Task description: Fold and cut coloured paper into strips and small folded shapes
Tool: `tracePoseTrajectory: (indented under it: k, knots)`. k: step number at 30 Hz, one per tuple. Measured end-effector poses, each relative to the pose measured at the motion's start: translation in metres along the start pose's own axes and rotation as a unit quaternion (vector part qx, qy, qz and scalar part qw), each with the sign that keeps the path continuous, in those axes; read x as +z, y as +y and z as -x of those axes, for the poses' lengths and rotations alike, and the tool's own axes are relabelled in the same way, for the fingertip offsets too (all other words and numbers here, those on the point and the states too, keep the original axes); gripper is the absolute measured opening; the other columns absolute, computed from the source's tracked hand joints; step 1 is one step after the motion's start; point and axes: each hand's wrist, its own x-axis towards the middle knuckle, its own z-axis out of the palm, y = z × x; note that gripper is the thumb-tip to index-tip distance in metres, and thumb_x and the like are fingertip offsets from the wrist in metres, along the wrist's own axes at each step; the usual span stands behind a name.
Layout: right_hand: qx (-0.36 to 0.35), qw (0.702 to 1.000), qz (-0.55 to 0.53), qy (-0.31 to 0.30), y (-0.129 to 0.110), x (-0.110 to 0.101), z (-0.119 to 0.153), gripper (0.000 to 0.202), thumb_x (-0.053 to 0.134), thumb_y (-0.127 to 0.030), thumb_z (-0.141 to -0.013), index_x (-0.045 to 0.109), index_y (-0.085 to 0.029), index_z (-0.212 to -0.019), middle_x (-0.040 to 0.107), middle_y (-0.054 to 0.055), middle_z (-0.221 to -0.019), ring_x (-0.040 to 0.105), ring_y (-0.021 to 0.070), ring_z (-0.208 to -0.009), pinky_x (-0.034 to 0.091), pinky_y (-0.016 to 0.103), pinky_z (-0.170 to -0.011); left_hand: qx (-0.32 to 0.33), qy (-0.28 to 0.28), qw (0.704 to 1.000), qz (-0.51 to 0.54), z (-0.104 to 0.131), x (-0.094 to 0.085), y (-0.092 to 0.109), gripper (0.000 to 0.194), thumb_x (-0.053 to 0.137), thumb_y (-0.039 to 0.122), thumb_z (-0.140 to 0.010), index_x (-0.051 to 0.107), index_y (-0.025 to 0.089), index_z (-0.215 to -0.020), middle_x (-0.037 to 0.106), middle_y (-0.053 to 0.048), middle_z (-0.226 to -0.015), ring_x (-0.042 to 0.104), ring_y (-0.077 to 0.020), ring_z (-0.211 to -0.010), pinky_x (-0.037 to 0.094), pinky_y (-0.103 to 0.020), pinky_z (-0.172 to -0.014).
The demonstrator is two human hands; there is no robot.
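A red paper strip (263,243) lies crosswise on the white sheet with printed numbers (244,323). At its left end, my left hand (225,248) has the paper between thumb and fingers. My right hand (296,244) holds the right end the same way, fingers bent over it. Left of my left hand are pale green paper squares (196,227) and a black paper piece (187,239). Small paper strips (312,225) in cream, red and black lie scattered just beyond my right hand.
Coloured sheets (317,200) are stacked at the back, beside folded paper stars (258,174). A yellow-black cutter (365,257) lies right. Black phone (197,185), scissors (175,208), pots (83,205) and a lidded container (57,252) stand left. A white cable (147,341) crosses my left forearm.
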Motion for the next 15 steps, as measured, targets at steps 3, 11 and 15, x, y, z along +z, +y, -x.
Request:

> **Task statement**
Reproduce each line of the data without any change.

> **Written solution**
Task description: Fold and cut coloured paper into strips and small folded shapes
Tool: `tracePoseTrajectory: (indented under it: k, knots)`. k: step number at 30 Hz, one per tuple. Measured end-effector poses, each relative to the pose measured at the motion's start: translation in metres along the start pose's own axes and rotation as a unit quaternion (vector part qx, qy, qz and scalar part qw), each with the sign that keeps the path continuous, in those axes; read x as +z, y as +y and z as -x of those axes, for the poses' lengths and rotations alike, and the tool's own axes are relabelled in the same way, for the fingertip offsets too (all other words and numbers here, those on the point and the states too, keep the original axes); gripper is the absolute measured opening; the other columns absolute, computed from the source's tracked hand joints; step 1 is one step after the motion's start; point and axes: each hand's wrist, its own x-axis towards the middle knuckle, its own z-axis out of the palm, y = z × x; note that gripper is the thumb-tip to index-tip distance in metres, and thumb_x and the like are fingertip offsets from the wrist in metres, along the wrist's own axes at each step; the usual span stands behind a name.
Layout: right_hand: qx (-0.36 to 0.35), qw (0.702 to 1.000), qz (-0.55 to 0.53), qy (-0.31 to 0.30), y (-0.129 to 0.110), x (-0.110 to 0.101), z (-0.119 to 0.153), gripper (0.000 to 0.202), thumb_x (-0.053 to 0.134), thumb_y (-0.127 to 0.030), thumb_z (-0.141 to -0.013), index_x (-0.045 to 0.109), index_y (-0.085 to 0.029), index_z (-0.212 to -0.019), middle_x (-0.040 to 0.107), middle_y (-0.054 to 0.055), middle_z (-0.221 to -0.019), ring_x (-0.040 to 0.105), ring_y (-0.021 to 0.070), ring_z (-0.208 to -0.009), pinky_x (-0.034 to 0.091), pinky_y (-0.016 to 0.103), pinky_z (-0.170 to -0.011); left_hand: qx (-0.32 to 0.33), qy (-0.28 to 0.28), qw (0.704 to 1.000), qz (-0.51 to 0.54), z (-0.104 to 0.131), x (-0.094 to 0.085), y (-0.092 to 0.109), gripper (0.000 to 0.194), thumb_x (-0.053 to 0.137), thumb_y (-0.039 to 0.122), thumb_z (-0.140 to 0.010), index_x (-0.051 to 0.107), index_y (-0.025 to 0.089), index_z (-0.215 to -0.020), middle_x (-0.037 to 0.106), middle_y (-0.053 to 0.048), middle_z (-0.226 to -0.015), ring_x (-0.042 to 0.104), ring_y (-0.077 to 0.020), ring_z (-0.211 to -0.010), pinky_x (-0.037 to 0.094), pinky_y (-0.103 to 0.020), pinky_z (-0.172 to -0.014).
The demonstrator is two human hands; there is no robot.
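A red paper strip (263,243) lies crosswise on the white sheet with printed numbers (244,323). At its left end, my left hand (225,248) has the paper between thumb and fingers. My right hand (296,244) holds the right end the same way, fingers bent over it. Left of my left hand are pale green paper squares (196,227) and a black paper piece (187,239). Small paper strips (312,225) in cream, red and black lie scattered just beyond my right hand.
Coloured sheets (317,200) are stacked at the back, beside folded paper stars (258,174). A yellow-black cutter (365,257) lies right. Black phone (197,185), scissors (175,208), pots (83,205) and a lidded container (57,252) stand left. A white cable (147,341) crosses my left forearm.
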Motion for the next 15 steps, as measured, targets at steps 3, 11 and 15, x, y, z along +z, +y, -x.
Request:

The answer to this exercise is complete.